* _Exercise_
Print, exactly and completely, the data that appears below.

* _Information supplied_
____________________
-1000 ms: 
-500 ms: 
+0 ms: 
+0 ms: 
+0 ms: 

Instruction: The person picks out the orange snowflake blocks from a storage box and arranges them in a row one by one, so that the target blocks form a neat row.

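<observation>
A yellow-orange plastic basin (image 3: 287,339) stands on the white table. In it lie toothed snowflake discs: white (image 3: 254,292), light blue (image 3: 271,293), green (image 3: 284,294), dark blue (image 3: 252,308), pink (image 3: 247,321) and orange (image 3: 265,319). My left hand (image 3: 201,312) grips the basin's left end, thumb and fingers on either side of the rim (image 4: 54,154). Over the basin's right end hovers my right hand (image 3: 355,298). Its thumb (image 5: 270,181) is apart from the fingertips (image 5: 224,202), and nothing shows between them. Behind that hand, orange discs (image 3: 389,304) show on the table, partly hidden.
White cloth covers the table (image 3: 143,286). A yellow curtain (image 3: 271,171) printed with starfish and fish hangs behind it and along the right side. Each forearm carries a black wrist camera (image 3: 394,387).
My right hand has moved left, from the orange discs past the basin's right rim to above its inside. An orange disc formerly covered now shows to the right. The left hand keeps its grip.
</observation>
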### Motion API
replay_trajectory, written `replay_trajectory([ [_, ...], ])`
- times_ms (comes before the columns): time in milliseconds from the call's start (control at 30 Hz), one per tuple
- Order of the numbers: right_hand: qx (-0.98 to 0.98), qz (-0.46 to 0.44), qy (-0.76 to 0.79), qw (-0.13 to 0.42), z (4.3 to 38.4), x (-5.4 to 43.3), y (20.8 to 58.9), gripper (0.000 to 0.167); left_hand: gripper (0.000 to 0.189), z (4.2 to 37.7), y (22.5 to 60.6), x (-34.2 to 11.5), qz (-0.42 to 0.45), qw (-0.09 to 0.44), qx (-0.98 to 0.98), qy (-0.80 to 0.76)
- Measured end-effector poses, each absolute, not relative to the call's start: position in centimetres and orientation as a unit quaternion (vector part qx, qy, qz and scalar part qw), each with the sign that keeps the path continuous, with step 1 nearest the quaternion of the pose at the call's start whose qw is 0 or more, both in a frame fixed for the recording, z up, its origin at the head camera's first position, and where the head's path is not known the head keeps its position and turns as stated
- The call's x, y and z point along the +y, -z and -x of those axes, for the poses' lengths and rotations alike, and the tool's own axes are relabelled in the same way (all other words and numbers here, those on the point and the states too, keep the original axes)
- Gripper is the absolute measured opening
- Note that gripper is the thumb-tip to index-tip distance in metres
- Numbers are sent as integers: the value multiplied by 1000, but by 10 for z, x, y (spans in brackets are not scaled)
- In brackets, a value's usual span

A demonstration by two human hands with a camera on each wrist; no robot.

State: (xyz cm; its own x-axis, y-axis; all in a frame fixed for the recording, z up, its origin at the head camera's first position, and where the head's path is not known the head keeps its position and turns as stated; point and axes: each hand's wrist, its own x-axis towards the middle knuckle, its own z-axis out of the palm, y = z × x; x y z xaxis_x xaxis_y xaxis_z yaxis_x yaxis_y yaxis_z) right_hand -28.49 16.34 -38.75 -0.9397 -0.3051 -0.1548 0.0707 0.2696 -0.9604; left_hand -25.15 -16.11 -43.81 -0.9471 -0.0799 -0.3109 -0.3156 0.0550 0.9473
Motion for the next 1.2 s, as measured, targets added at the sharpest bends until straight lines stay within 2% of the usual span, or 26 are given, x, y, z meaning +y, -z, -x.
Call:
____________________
* _Problem solution_
-1000 ms: 
-500 ms: 
+0 ms: 
+0 ms: 
+0 ms: 

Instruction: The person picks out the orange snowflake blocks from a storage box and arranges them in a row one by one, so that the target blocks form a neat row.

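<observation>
A yellow-orange plastic basin (image 3: 287,339) stands on the white table. In it lie toothed snowflake discs: white (image 3: 254,292), light blue (image 3: 271,293), green (image 3: 284,294), dark blue (image 3: 252,308), pink (image 3: 247,321) and orange (image 3: 265,319). My left hand (image 3: 201,312) grips the basin's left end, thumb and fingers on either side of the rim (image 4: 54,154). Over the basin's right end hovers my right hand (image 3: 355,298). Its thumb (image 5: 270,181) is apart from the fingertips (image 5: 224,202), and nothing shows between them. Behind that hand, orange discs (image 3: 389,304) show on the table, partly hidden.
White cloth covers the table (image 3: 143,286). A yellow curtain (image 3: 271,171) printed with starfish and fish hangs behind it and along the right side. Each forearm carries a black wrist camera (image 3: 394,387).
My right hand has moved left, from the orange discs past the basin's right rim to above its inside. An orange disc formerly covered now shows to the right. The left hand keeps its grip.
</observation>
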### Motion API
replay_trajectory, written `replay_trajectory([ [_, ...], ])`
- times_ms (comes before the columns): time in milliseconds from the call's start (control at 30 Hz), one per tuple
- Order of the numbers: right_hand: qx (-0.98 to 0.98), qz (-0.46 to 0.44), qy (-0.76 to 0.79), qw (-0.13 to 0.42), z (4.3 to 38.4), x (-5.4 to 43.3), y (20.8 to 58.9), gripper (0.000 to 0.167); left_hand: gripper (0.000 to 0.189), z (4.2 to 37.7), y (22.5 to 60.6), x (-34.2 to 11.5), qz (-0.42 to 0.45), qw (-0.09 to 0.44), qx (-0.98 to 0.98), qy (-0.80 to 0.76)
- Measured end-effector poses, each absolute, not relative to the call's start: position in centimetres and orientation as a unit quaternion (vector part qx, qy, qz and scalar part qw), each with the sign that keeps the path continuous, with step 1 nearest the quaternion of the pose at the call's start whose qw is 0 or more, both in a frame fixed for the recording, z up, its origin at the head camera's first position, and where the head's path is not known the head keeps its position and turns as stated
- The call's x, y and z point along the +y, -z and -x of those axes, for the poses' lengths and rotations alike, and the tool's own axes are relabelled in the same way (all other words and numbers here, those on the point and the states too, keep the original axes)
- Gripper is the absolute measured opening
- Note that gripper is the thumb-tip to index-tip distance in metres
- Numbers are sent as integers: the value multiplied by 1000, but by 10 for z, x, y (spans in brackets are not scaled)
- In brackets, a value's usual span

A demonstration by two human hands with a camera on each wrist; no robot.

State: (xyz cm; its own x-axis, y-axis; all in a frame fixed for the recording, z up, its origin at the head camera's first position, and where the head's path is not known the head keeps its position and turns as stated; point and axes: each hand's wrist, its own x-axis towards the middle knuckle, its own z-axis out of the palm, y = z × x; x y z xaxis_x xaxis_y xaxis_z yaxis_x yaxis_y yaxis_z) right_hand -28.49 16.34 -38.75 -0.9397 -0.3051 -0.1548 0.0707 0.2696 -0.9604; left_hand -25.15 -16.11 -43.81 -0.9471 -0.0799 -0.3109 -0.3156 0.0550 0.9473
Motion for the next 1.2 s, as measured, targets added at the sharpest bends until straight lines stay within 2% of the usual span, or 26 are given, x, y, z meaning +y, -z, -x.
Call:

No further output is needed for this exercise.